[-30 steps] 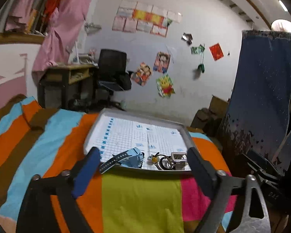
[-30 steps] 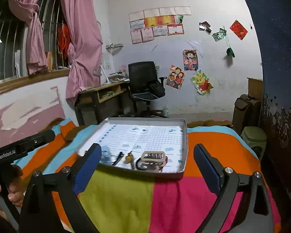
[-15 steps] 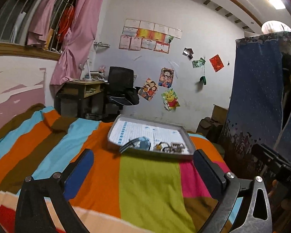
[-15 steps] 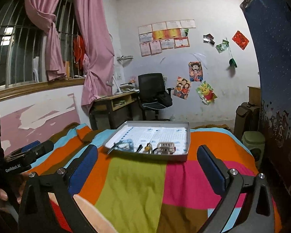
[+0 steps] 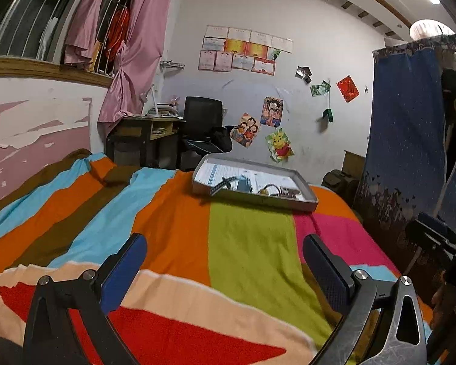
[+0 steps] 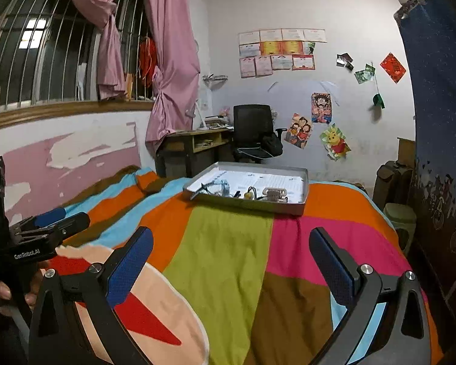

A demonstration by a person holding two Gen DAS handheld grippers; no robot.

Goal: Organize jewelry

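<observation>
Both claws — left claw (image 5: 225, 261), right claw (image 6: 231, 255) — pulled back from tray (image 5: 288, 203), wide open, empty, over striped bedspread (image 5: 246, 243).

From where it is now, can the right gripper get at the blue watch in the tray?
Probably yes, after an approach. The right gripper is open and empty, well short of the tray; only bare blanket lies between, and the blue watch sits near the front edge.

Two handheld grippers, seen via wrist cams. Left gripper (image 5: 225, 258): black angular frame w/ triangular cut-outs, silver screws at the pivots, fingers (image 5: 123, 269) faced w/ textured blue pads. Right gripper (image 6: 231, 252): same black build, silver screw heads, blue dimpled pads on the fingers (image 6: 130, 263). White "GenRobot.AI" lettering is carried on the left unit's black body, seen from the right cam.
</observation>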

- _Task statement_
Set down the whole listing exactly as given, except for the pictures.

- _Final answer_
[-30 steps] 
[-30 steps] 
[-15 steps] 
[-15 steps] 
[+0 steps] 
[+0 steps] 

A demonstration by a person holding two Gen DAS handheld grippers; no robot.

Goal: Organize jewelry

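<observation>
Both claws — left claw (image 5: 225, 261), right claw (image 6: 231, 255) — pulled back from tray (image 5: 288, 203), wide open, empty, over striped bedspread (image 5: 246, 243).

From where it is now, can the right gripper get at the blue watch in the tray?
Probably yes, after an approach. The right gripper is open and empty, well short of the tray; only bare blanket lies between, and the blue watch sits near the front edge.

Two handheld grippers, seen via wrist cams. Left gripper (image 5: 225, 258): black angular frame w/ triangular cut-outs, silver screws at the pivots, fingers (image 5: 123, 269) faced w/ textured blue pads. Right gripper (image 6: 231, 252): same black build, silver screw heads, blue dimpled pads on the fingers (image 6: 130, 263). White "GenRobot.AI" lettering is carried on the left unit's black body, seen from the right cam.
</observation>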

The exercise has nothing more to it.